The reader selects a tile range (not a single tile) per transfer:

tx_a = ttl.copy(
    a[start_row_tile:end_row_tile, start_col_tile:end_col_tile],
    a_blk,
)

The operation structure, synchronization pattern, and compute expression are unchanged from Step 1.

Step 3 — Multi-Node, Fixed Grid

Script: examples/elementwise-tutorial/step_3_multinode.py

This step parallelizes the operation across a 4×4 grid of nodes. Each node processes an independent rectangular region of the tensor. To familiarize the user with Tenstorrent hardware architecture we recommend reading TT Architecture and Metalium Guide.

Declaring a multi-node grid

@ttl.operation(grid=(4, 4))
def __tutorial_operation(...):

All nodes execute the same operation body.
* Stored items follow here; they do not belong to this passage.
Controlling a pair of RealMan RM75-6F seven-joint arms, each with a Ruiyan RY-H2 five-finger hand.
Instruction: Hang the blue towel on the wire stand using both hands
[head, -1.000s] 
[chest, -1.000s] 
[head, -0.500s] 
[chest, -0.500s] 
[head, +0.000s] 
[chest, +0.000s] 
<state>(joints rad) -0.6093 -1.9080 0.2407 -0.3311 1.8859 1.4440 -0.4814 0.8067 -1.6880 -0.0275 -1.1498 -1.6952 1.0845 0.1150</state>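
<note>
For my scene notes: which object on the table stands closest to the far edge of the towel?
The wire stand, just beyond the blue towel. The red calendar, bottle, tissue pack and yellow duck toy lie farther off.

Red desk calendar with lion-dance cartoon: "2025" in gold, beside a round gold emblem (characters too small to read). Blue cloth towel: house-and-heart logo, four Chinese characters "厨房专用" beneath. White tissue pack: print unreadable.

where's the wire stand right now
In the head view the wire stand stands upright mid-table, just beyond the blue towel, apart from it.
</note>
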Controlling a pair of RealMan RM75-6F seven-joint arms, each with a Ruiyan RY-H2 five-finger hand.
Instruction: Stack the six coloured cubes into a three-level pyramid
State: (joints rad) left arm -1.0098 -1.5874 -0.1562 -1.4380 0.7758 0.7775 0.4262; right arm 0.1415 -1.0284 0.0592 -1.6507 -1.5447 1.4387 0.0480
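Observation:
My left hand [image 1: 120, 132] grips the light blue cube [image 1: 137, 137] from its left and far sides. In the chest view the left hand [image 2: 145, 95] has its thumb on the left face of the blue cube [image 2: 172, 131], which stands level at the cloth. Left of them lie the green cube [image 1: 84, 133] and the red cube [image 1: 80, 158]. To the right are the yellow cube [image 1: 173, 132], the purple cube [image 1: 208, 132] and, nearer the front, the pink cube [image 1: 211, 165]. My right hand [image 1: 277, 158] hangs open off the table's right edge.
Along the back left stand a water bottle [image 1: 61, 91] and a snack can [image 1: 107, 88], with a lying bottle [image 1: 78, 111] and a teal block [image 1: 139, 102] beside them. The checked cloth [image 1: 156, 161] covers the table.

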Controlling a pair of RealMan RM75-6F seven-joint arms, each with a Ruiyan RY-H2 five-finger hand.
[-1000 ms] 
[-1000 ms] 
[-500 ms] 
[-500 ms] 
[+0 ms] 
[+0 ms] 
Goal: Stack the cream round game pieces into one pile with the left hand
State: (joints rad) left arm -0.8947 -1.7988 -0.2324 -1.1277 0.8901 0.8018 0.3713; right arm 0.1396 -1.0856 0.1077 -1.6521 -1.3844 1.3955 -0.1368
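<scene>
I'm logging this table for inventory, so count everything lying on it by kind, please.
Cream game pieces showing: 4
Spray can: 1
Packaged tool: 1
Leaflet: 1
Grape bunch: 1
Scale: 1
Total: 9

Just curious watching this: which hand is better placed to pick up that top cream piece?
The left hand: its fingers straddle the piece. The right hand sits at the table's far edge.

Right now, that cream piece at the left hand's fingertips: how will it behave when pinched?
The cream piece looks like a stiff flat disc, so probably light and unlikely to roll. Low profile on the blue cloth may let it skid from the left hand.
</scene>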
They differentiate their work using their coordinates in the grid as explained in the next sections.

Querying grid size and node position

ttl.grid_size(dims=2) returns (cols, rows) — the number of nodes along each grid dimension. ttl.node(dims=2) returns the (col, row) coordinates of the current node, zero-based.

grid_cols, grid_rows = ttl.grid_size(dims=2)

rows_per_node = a.shape[0] // TILE_SIZE // row_tiles_per_block // grid_rows
cols_per_node = a.shape[1] // TILE_SIZE // col_tiles_per_block // grid_cols

Mapping local to global indices

Each DM kernel uses its node coordinates to offset into the global tensor:

node_col, node_row = ttl.node(dims=2)

for local_row in range(rows_per_node):
    row = node_row * rows_per_node + local_row
    ...
for local_col in range(cols_per_node):
    col = node_col * cols_per_node + local_col
    ...

In this particular example, the compute kernel is unaware of node coordinates — it simply processes all blocks that the DM kernels deliver to it.

This version requires the tensor dimensions to be evenly divisible by the grid. See Step 4 for a version that handles arbitrary sizes.

Step 4 — Multi-Node, Full Grid

Script: examples/elementwise-tutorial/step_4_multinode_grid_full.py

This step removes two constraints from Step 3: the hard-coded grid size and the requirement for even divisibility.

Full grid

@ttl.operation(grid="full")

grid="full" lets the compiler select the largest grid that fits available hardware resources. The operation must work correctly for any grid the compiler may choose as elaborated next.

Ceiling division

When the number of blocks does not divide evenly across the grid, nodes at the trailing edge would be left without work. Ceiling division ensures every block is assigned to some node:

rows_per_node = -(-rows // grid_rows)  # ceil(rows / grid_rows)
cols_per_node = -(-cols // grid_cols)  # ceil(cols / grid_cols)

Bounds checking

Nodes at the trailing edge may be assigned more iterations than there are actual blocks. All three kernel functions guard per-block work:

for local_row in range(rows_per_node):
    row = node_row * rows_per_node + local_row
    if row < rows:          # skip if past the end of the tensor
        for local_col in range(cols_per_node):
            col = node_col * cols_per_node + local_col
            if col < cols:  # skip if past the end of the tensor
                ...

The guard must appear in every kernel function — compute, read, and write — so that they all agree on exactly which blocks to process.